Segment Start: DATASET EXCERPT

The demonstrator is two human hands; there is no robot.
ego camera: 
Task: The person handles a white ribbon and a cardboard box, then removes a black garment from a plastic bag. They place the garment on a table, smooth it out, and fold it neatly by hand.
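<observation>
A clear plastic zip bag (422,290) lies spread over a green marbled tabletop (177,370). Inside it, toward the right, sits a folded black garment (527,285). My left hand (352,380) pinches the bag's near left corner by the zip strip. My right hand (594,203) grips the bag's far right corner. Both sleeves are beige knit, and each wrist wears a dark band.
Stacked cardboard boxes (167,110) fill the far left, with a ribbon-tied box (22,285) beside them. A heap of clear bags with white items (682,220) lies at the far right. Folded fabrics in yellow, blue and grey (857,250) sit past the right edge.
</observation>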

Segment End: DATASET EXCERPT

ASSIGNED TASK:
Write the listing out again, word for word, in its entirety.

OUTPUT OF THE EXERCISE:
The demonstrator is two human hands; there is no robot.
ego camera: 
Task: The person handles a white ribbon and a cardboard box, then removes a black garment from a plastic bag. They place the garment on a table, smooth it out, and fold it neatly by hand.
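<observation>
A clear plastic zip bag (422,290) lies spread over a green marbled tabletop (177,370). Inside it, toward the right, sits a folded black garment (527,285). My left hand (352,380) pinches the bag's near left corner by the zip strip. My right hand (594,203) grips the bag's far right corner. Both sleeves are beige knit, and each wrist wears a dark band.
Stacked cardboard boxes (167,110) fill the far left, with a ribbon-tied box (22,285) beside them. A heap of clear bags with white items (682,220) lies at the far right. Folded fabrics in yellow, blue and grey (857,250) sit past the right edge.
</observation>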

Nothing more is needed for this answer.